La crisis de refugiados que vive Europa hoy es, en realidad, la crisis de sus valores. Hay algo verdaderamente alarmante en esta sociedad donde los adultos se sienten incapaces de sentir, prácticamente de reconocer, al otro. Algo que se ha roto y que es probable nos lleve demasiado tiempo volver a juntar. La dificultad de El viaje radica precisamente ahí. En explicar a los más pequeños algo que a nosotros mismos seguramente se nos escapa. La dolorosa, prácticamente imposible, búsqueda del que, por necesidad, se ve obligado a abandonar su hogar y su entorno y asumir un trayecto repleto de obstáculos.

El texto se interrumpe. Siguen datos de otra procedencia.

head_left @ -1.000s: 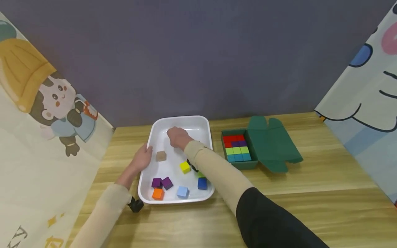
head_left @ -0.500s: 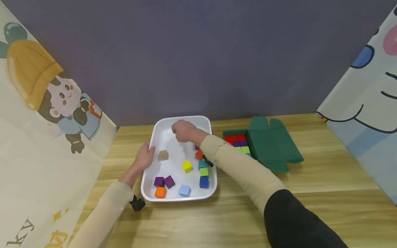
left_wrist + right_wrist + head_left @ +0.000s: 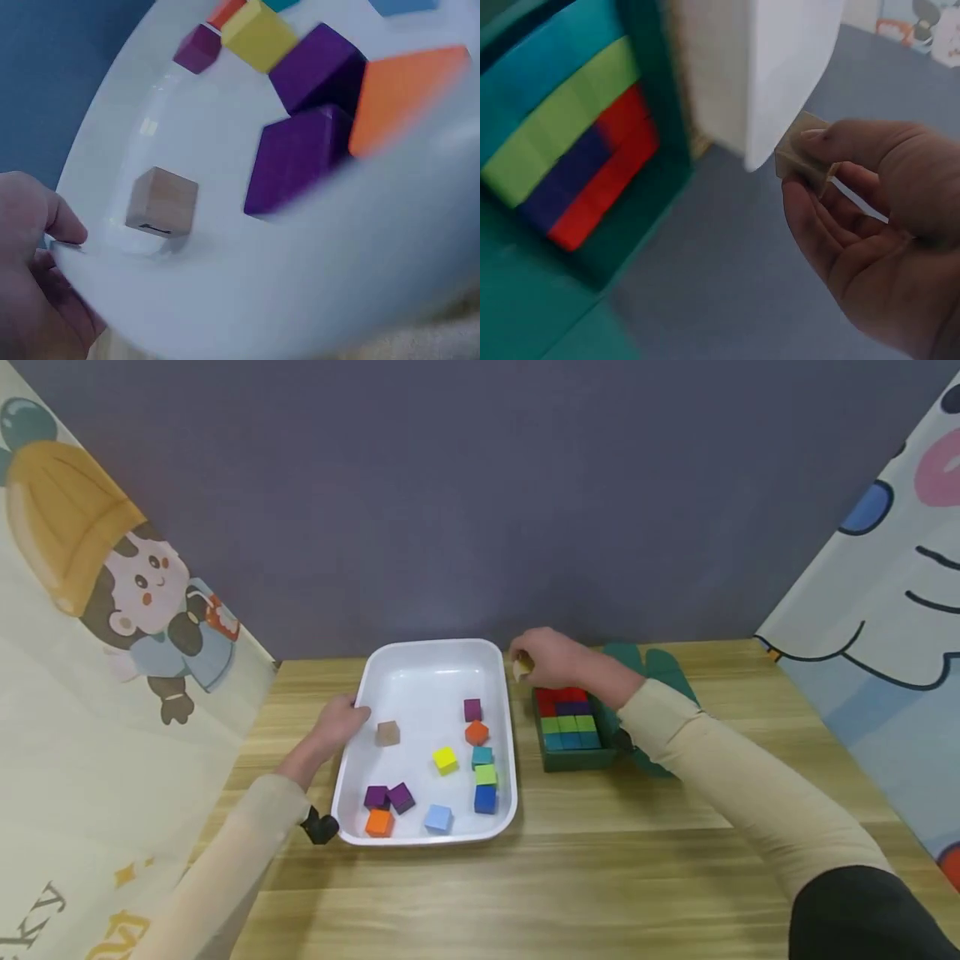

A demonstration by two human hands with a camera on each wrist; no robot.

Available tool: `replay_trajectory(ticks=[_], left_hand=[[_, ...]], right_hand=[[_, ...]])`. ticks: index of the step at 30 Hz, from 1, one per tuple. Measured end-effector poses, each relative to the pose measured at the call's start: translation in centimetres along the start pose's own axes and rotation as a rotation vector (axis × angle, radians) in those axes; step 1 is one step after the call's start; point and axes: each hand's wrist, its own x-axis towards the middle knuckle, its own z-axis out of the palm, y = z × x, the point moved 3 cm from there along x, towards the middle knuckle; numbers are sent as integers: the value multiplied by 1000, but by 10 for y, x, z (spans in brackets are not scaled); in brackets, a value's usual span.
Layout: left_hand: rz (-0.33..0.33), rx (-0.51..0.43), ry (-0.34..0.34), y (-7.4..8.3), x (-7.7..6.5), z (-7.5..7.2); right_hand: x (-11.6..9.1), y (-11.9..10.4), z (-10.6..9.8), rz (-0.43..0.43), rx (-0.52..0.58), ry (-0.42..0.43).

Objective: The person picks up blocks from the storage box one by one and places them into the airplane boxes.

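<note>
My right hand [image 3: 551, 658] pinches a plain wooden cube [image 3: 805, 154] between thumb and fingers, in the air by the far left corner of a green box [image 3: 577, 760]. Rows of red, purple, lime and blue cubes fill most of that box. With my left hand [image 3: 337, 727] I grip the left rim of a white tray [image 3: 420, 652], thumb over the edge in the left wrist view. Inside the tray, a second wooden cube [image 3: 163, 202] with a dark mark lies nearest that hand. A yellow cube [image 3: 445, 761] sits near the tray's middle.
Purple cubes [image 3: 401, 797], an orange cube [image 3: 379, 823] and a light blue cube [image 3: 438, 819] lie at the tray's near end. Several more cubes line its right side, including a dark blue cube [image 3: 485, 799]. The box's open lid [image 3: 667, 672] lies to the right, partly behind my forearm.
My right hand has moved right, out of the tray to the green box, carrying the wooden cube. The left hand keeps its hold on the tray rim.
</note>
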Motion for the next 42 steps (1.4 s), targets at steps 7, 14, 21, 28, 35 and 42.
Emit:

Ese es el largo viaje –largo, muy largo–, del que nos habla Francesca Sanna en su hermoso cuento, con el que me estreno en esto de la literatura infantil, y que ha conseguido fascinarme tanto a nivel artístico como en lo personal.
A lo largo de sus páginas, su autora nos cuenta pues la historia de una madre y sus dos hijos que huyen de la guerra para buscar un lugar seguro. No un mundo mejor. Tampoco igual. Porque la seguridad es ese valor en alza que todos damos por supuesto hasta que lo hemos perdido. Es entonces cuando todo lo demás se tambalea.